(Beginning of Stored data)

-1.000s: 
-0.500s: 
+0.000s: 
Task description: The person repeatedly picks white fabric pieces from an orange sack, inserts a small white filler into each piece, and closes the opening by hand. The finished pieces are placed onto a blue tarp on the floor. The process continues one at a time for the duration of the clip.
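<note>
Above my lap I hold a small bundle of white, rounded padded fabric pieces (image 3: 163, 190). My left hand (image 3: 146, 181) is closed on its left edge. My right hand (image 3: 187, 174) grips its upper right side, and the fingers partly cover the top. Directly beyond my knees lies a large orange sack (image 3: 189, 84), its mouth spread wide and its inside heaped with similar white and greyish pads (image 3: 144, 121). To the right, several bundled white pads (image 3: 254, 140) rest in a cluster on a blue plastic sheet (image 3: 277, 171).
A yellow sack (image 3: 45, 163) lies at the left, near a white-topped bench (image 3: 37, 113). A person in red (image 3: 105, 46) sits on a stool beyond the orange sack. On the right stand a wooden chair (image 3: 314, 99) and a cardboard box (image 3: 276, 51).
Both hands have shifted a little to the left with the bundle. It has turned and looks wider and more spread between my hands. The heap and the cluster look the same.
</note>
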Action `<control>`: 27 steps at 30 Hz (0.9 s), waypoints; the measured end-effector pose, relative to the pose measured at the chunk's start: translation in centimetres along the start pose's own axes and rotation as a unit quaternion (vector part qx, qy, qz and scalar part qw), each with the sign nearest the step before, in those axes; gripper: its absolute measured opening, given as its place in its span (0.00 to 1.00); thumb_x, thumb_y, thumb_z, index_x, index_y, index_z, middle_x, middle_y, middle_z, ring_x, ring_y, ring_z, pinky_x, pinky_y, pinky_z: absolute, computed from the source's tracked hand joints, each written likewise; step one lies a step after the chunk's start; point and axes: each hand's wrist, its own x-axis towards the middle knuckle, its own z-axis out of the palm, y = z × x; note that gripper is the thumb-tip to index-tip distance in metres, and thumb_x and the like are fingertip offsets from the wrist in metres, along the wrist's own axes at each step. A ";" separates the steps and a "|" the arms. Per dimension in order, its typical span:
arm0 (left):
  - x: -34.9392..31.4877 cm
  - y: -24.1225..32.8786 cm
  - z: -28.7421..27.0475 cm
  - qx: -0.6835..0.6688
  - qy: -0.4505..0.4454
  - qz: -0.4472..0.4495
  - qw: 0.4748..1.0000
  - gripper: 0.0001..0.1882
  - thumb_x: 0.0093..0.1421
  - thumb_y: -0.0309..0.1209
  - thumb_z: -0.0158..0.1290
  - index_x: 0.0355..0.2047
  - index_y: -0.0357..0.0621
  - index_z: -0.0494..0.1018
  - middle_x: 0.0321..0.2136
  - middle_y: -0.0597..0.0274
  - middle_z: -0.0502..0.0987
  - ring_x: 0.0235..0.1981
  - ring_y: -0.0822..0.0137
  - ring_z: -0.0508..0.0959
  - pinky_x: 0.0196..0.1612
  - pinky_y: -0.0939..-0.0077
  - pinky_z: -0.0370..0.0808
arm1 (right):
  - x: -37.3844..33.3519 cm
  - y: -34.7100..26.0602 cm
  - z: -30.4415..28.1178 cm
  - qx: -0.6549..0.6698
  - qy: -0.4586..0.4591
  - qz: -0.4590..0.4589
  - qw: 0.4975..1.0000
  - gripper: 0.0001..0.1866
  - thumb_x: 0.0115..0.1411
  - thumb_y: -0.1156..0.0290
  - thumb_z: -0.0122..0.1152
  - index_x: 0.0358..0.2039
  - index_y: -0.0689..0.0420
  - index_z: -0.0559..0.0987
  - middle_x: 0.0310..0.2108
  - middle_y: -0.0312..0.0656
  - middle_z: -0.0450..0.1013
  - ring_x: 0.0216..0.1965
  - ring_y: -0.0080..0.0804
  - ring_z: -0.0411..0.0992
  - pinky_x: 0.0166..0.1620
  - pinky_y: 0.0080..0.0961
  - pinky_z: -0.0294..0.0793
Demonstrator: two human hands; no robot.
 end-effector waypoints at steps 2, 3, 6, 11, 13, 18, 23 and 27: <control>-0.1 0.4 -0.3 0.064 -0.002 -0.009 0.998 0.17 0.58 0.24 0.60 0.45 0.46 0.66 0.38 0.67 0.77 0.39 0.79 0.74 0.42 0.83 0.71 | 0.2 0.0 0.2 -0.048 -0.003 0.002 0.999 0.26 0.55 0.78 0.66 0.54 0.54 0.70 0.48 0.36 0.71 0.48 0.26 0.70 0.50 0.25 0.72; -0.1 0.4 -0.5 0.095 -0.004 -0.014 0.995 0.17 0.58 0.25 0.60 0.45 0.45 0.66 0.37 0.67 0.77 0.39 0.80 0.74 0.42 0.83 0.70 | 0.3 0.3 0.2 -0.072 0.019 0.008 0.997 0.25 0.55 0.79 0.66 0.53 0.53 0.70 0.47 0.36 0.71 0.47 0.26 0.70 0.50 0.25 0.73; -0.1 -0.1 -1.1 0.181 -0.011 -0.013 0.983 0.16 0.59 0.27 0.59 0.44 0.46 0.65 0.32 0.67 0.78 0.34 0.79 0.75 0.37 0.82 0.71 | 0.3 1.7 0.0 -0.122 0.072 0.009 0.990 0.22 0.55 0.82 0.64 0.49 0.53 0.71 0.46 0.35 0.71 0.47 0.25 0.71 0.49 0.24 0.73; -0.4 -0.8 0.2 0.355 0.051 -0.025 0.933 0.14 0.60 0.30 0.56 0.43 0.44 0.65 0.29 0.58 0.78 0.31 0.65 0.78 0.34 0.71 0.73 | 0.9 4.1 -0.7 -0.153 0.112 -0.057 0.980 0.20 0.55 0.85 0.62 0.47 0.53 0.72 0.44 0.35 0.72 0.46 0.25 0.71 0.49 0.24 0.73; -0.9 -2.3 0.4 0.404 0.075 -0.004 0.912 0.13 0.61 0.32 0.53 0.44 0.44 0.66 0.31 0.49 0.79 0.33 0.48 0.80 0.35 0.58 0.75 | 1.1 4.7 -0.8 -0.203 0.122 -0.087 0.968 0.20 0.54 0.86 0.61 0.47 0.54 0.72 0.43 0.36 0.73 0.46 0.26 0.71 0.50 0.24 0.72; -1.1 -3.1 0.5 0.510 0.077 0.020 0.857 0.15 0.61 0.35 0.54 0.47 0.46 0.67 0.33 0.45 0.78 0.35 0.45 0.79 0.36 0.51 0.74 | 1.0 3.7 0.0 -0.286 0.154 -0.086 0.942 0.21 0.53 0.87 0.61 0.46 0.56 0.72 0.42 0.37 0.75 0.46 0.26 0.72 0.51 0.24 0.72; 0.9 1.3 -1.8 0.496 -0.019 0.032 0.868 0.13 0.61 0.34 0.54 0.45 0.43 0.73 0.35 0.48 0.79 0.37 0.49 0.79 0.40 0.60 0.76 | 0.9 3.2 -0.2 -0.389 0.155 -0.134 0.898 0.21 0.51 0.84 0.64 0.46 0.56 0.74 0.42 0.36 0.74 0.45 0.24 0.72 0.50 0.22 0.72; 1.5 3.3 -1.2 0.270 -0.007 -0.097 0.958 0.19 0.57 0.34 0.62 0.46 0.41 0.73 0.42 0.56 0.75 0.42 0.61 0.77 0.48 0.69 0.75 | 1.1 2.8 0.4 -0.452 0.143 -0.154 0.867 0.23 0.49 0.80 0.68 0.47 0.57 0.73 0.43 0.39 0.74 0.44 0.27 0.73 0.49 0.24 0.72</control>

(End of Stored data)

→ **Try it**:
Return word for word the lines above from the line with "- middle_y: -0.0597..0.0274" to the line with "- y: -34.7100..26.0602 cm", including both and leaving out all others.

→ **Answer section**:
  - middle_y: -0.0597..0.0274
  - middle_z: -0.0502..0.0987
  - ring_x: 0.0235..0.1981
  - ring_y: -0.0822..0.0137
  - ring_z: -0.0508..0.0959
  - pinky_x: 0.0196..0.1612
  - pinky_y: -0.0939..-0.0077
  - pinky_z: -0.0370..0.0808
arm1 (right):
  - x: -37.3844..33.3519 cm
  - y: -34.7100..26.0602 cm

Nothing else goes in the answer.